I am trying to test a topology that, as the last node, has a KTable. My test is using a full-blown Kafka Cluster (through confluent's Docker images) so I am not using the TopologyTestDriver
.
我的拓扑具有键值类型的输入 String->客户
和 String->的输出;客户映射
.Serdes,模式以及与Schema Registry的集成均按预期工作.
My topology has input of key-value types String -> Customer
and output of String -> CustomerMapped
. The serdes, schemas and integration with Schema Registry all work as expected.
我正在使用Scala,Kafka 2.2.0,Confluent Platform 5.2.1和 kafka-streams-scala
.我的拓扑尽可能简化,如下所示:
I am using Scala, Kafka 2.2.0, Confluent Platform 5.2.1 and kafka-streams-scala
. My topology, as simplified as possible, looks something like this:
val otherBuilder = new StreamsBuilder()
otherBuilder
.table[String,Customer](source)
.mapValues(c => CustomerMapped(c.surname, c.age))
.toStream.to(target)
(所有隐式Serdes, Produced
, Consumed
等都是默认值,可以正确找到)
(all implicit serdes, Produced
, Consumed
, etc are the default ones and are found correctly)
我的测试包括同步地,不间断地向 source
主题发送一些记录( data
),并从 target
主题,我将结果与预期
:
My test consists in sending a few records (data
) onto the source
topic in synchronously and without pause, and reading back from the target
topic, I compare the results with expected
:
val data: Seq[(String, Customer)] = Vector(
"key1" -> Customer(0, "Obsolete", "To be overridden", 0),
"key1" -> Customer(0, "Obsolete2", "To be overridden2", 0),
"key1" -> Customer(1, "Billy", "The Man", 32),
"key2" -> Customer(2, "Tommy", "The Guy", 31),
"key3" -> Customer(3, "Jenny", "The Lady", 40)
)
val expected = Vector(
"key1" -> CustomerMapped("The Man", 32),
"key2" -> CustomerMapped("The Guy", 31),
"key3" -> CustomerMapped("The Lady", 40)
)
我构建了Kafka Stream应用程序,并在以下两个设置之间进行设置:
I build the Kafka Stream application, setting between other settings, the following two:
p.put(StreamsConfig.COMMIT_INTERVAL_MS_CONFIG, "5000")
val s: Long = 50L * 1024 * 1024
p.put(StreamsConfig.CACHE_MAX_BYTES_BUFFERING_CONFIG, s.toString)
因此,我希望KTable使用缓存,两次提交之间的间隔为5秒,缓存大小为50MB(对于我的方案来说足够了).
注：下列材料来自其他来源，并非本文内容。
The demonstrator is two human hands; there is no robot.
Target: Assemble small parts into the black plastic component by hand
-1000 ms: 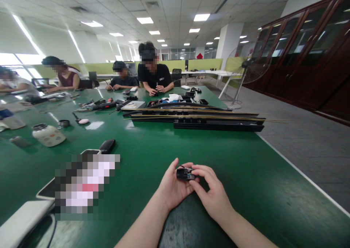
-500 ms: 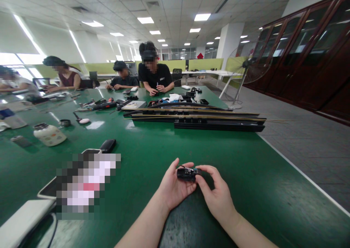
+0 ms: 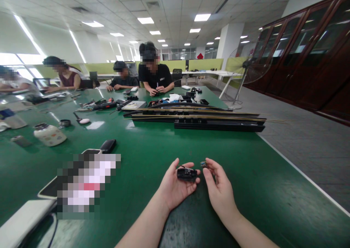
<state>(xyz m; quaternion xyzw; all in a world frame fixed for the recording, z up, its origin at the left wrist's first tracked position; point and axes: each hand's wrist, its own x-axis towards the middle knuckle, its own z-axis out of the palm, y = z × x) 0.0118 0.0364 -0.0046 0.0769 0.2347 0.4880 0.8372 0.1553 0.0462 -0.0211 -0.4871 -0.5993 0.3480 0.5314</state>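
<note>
My left hand (image 3: pixel 175 188) is palm up, its fingers curled under a small black device housing (image 3: pixel 187 174) that lies across them. The housing's upper side shows some silvery and dark inner parts, too small to name. Just to its right, my right hand (image 3: pixel 220 184) pinches a tiny metallic part with a blue-green patch (image 3: pixel 203 164) between thumb and fingertips. A narrow gap separates this part from the housing. Both hands are above the green table (image 3: pixel 153 146).
Black rails (image 3: pixel 218 126) and thin brass-coloured rods lie ahead. At the left are a phone (image 3: pixel 87 182), a white box (image 3: pixel 26 222), a black object (image 3: pixel 108 145) and a jar (image 3: pixel 49 134). Tools lie farther back; a co-worker (image 3: pixel 155 74) and several other people sit around the table.
My right hand has moved a little right, away from the housing, with the tiny metallic part in its fingertips. My left hand and the housing have stayed nearly still.
</note>
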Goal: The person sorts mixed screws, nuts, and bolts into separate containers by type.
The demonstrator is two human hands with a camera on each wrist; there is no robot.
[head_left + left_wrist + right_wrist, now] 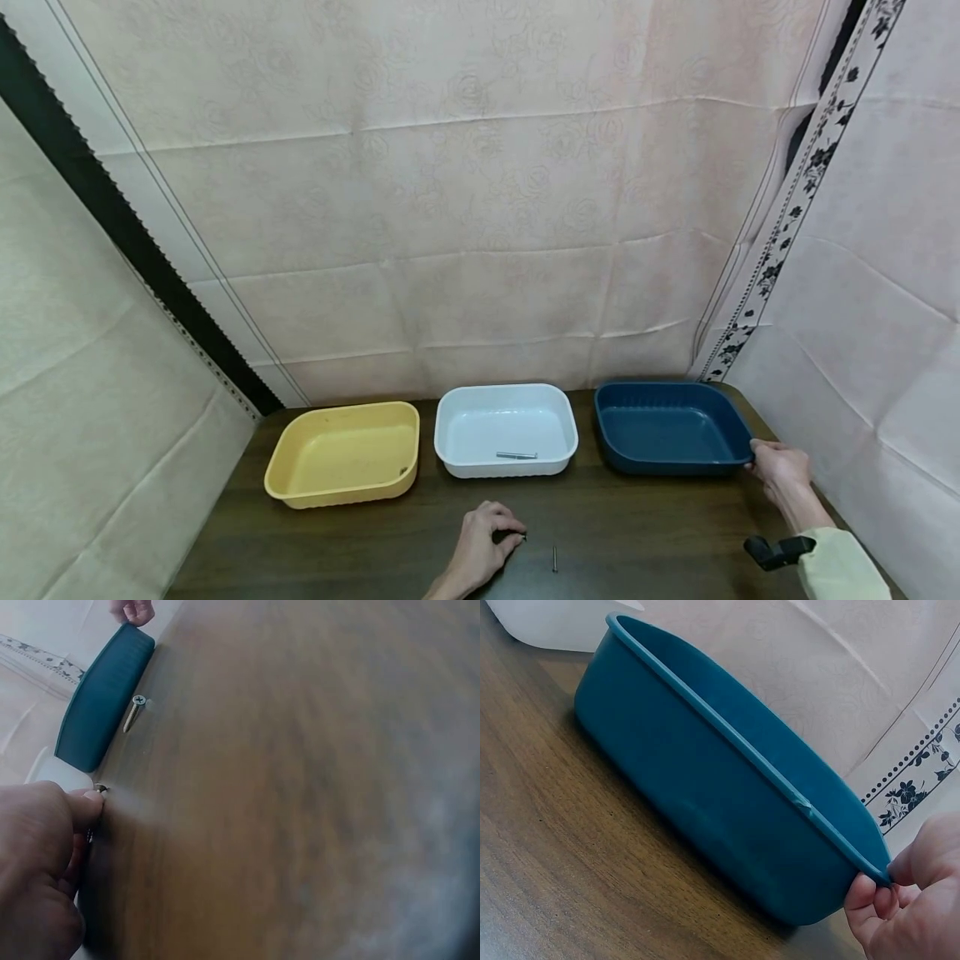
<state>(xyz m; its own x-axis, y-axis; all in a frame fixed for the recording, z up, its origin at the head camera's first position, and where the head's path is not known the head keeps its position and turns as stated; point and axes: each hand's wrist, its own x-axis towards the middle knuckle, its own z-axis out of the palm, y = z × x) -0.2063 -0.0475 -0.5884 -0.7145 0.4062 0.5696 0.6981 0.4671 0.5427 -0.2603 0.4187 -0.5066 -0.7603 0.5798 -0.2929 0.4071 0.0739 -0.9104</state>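
Observation:
Thumb and fingers of my left hand (483, 546) pinch a small screw (101, 787) low over the table, in front of the white tray; most of it is hidden by the fingers. Just right of that hand, a cross-head screw (554, 558) is on the wood; its head (139, 700) shows in the left wrist view. My right hand (780, 471) grips the near right corner of the blue tray (675, 468), thumb and fingers pinching its rim (804, 806).
A white tray (506, 471) stands in the middle with thin silver metal pieces (517, 456) inside. To the left is a yellow tray (341, 493) with a small dark thing (402, 471) in its near corner. Patterned cloth (480, 208) encloses the wooden table (360, 550) at the back and sides.

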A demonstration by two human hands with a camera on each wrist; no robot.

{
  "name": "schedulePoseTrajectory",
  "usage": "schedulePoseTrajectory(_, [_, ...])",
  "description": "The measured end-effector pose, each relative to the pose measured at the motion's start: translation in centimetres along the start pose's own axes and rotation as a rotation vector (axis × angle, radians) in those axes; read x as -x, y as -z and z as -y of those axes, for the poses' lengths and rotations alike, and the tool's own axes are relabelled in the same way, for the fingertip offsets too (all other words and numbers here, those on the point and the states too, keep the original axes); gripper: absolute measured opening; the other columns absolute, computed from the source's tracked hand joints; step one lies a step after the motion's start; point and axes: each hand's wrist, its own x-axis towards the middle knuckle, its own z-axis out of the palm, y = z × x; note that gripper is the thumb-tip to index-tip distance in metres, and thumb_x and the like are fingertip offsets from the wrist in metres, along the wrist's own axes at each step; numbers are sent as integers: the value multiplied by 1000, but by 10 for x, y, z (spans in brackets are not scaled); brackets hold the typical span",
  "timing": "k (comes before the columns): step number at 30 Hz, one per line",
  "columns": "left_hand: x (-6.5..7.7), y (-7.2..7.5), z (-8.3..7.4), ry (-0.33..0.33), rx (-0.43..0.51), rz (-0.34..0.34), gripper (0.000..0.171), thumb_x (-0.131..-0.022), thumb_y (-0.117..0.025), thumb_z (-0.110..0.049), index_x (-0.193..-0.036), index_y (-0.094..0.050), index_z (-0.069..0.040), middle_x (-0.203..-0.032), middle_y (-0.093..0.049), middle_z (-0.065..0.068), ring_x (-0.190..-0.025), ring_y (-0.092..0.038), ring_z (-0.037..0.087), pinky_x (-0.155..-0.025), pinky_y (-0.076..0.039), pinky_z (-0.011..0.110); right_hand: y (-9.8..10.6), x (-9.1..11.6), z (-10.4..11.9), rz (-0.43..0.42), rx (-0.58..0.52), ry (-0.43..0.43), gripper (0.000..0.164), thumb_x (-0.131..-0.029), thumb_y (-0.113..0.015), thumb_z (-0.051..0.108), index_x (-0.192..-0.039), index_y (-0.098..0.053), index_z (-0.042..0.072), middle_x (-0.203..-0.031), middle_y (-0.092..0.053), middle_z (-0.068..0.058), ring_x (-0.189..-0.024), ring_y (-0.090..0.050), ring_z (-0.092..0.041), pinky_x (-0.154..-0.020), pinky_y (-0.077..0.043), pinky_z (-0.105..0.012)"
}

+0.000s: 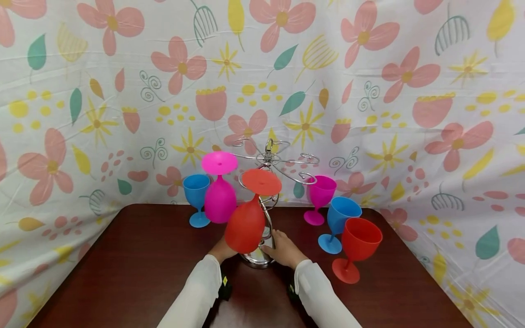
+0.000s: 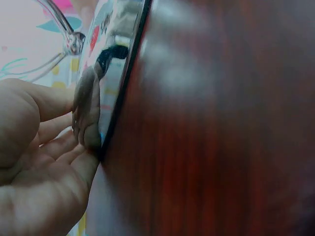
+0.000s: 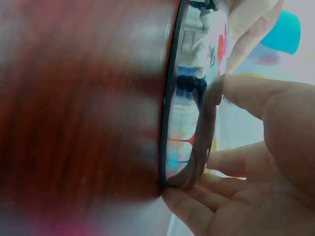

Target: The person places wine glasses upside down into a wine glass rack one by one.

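Observation:
A chrome wine glass rack (image 1: 268, 158) with curled wire arms stands at the middle of the table. Its round shiny base (image 1: 257, 260) lies between both hands. My left hand (image 1: 223, 250), partly behind a red goblet, grips the base's left edge. On the right edge, my right hand (image 1: 285, 249) holds the base. The wrist views show thumb and fingers of the left hand (image 2: 44, 147) and right hand (image 3: 261, 147) at the mirrored rim. Upside down on the rack hang a pink goblet (image 1: 220, 200) and the red goblet (image 1: 246, 228), which tilts.
Upright on the dark wooden table (image 1: 164, 273) are a blue goblet (image 1: 196, 190) at back left, and a pink goblet (image 1: 321, 193), a blue goblet (image 1: 342, 214) and a red goblet (image 1: 361, 238) at right. A flowered cloth (image 1: 254, 68) hangs behind.

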Motion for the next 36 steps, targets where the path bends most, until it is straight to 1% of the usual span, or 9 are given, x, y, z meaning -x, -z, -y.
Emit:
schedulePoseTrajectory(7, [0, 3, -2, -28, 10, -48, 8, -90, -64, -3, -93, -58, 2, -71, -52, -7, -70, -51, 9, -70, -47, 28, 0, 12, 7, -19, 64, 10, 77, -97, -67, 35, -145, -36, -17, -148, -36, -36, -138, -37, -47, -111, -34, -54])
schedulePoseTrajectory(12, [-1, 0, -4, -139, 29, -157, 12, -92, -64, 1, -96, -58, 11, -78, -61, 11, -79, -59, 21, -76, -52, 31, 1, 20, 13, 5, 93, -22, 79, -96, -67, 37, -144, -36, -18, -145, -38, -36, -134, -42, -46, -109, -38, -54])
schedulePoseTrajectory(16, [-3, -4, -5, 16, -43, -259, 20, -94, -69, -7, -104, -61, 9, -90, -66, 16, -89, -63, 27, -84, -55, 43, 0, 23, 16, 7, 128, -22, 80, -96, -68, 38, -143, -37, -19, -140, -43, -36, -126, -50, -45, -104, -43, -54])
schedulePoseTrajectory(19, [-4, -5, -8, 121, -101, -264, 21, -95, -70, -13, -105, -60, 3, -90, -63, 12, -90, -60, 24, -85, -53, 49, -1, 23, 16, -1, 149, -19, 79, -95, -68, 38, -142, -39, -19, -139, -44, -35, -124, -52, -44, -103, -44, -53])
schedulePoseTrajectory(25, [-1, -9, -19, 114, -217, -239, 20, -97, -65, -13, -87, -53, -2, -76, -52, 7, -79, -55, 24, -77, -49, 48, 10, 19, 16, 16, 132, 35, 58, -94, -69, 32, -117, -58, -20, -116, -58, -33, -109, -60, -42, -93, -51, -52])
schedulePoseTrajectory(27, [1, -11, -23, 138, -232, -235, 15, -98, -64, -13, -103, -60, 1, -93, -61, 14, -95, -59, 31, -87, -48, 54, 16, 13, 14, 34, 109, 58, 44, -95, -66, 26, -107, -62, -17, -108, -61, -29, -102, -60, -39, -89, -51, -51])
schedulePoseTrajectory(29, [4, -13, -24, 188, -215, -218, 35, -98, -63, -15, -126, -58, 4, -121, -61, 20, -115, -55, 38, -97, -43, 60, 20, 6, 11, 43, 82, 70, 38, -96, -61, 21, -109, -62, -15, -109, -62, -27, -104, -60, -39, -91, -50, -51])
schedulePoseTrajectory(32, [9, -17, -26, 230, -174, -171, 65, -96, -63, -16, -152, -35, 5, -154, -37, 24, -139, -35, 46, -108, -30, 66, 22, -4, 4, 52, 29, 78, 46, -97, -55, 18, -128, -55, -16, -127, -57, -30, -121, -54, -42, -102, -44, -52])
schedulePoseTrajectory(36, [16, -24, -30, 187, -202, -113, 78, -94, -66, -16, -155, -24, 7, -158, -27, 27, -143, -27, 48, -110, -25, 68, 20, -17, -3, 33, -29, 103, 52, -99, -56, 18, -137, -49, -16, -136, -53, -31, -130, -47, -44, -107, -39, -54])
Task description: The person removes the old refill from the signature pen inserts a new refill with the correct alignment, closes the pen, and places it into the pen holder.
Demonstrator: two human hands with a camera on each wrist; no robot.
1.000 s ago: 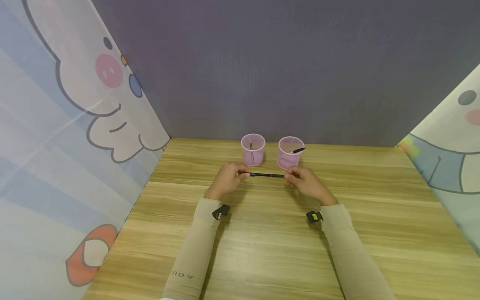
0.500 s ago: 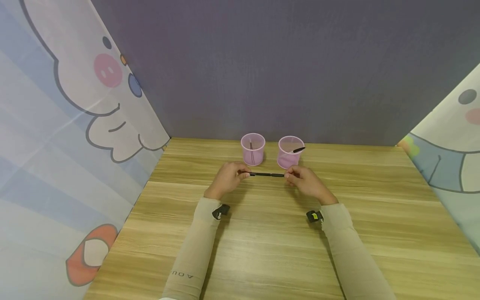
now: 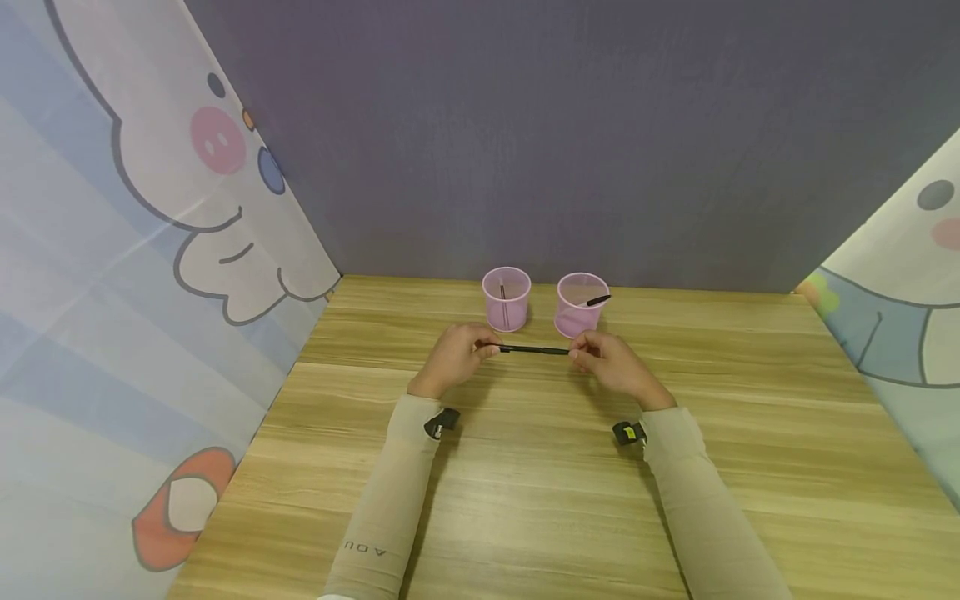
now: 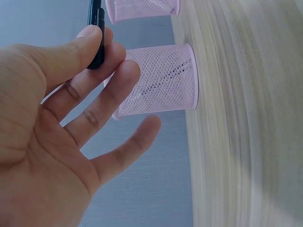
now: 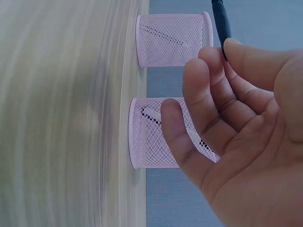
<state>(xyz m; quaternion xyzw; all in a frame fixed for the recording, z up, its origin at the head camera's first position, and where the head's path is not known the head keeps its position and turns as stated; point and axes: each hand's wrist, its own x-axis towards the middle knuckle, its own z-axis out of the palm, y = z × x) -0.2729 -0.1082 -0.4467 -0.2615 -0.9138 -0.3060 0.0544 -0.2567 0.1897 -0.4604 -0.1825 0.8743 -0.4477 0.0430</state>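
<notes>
A slim black pen [image 3: 528, 349] is held level between both hands, just in front of two pink mesh cups. My left hand [image 3: 456, 358] pinches its clip end between thumb and index finger; in the left wrist view the other fingers spread loosely below the clip [image 4: 101, 30]. At the opposite end, my right hand [image 3: 611, 362] pinches the darker grip section [image 5: 221, 21] with thumb and fingertips, hiding the tip. Behind the left hand stands the left cup [image 3: 495, 315], with thin dark sticks inside. The right cup [image 3: 564, 321] holds a pen with a black end [image 3: 597, 300] leaning over its rim.
Both cups stand upright near the back of the wood-grain table [image 3: 525, 500], close to a dark grey panel [image 3: 555, 142]. A cartoon-printed curtain [image 3: 90, 333] hangs along the left side, and another printed cloth [image 3: 900, 275] is at the right.
</notes>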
So I expect the KTable to use caching, having an interval of 5 seconds between commits and a cache size of 50MB (more than enough for my scenario).
我的问题是我从 target
主题读回的结果始终包含 key1
的多个条目.我本来希望没有事件针对已过时
和`Obsolete1的记录发出.实际输出为:
My problem is that the results I read back from the target
topic always contain multiple entries for key1
. I would have expected no event to be emitted for the records with Obsolete
and `Obsolete1. The actual output is:
Vector(
"key1" -> CustomerMapped("To be overridden", 0),
"key1" -> CustomerMapped("To be overridden2", 0),
"key1" -> CustomerMapped("The Man", 32),
"key2" -> CustomerMapped("The Guy", 31),
"key3" -> CustomerMapped("The Lady", 40)
)
最后一件事要提到:直到我将Kafka从2.1.0更新到2.2.0之前,该测试一直按预期进行.我再次验证了此应用程序降级的权限.
One final thing to mention: this test used to work as expected until I updated Kafka from 2.1.0 to 2.2.0. I verified this downgrading my application again.
我很困惑,没有人能指出2.2.x版本中KTables的行为是否有所改变?也许现在我必须设置新的设置来控制事件的发出?
I am quite confused, can anyone point out whether something changed in the behaviour of KTables in the 2.2.x versions? Or maybe there are now new settings I have to set to control the emission of events?
推荐答案
在Kafka 2.2中,引入了优化以减少Kafka Streams的资源占用.如果不需要计算,则不一定要实现 KTable
.这适用于您的情况,因为 mapValues()
可以即时计算.因为 KTable
没有实现,所以没有缓存,因此每个输入记录都会产生一个输出记录.
In Kafka 2.2, an optimization was introduced to reduce the resource footprint of Kafka Streams. A KTable
is not necessarily materialized if it's not required for the computation. This holds for your case, because mapValues()
can be computed on-the-fly. Because the KTable
is not materialized, there is no cache and thus each input record produces one output record.
比较: https://issues.apache.org/jira/browse/KAFKA-6036
如果要强制执行 KTable
实现,则可以将 Materilized.as("someStoreName")
传入 StreamsBuilder#table()
方法.
If you want to enforce KTable
materialization, you can pass in Materilized.as("someStoreName")
into StreamsBuilder#table()
method.
这篇关于KTable应该发出的事件的文章就介绍到这了,希望我们推荐的答案对大家有所帮助,也希望大家多多支持IT屋!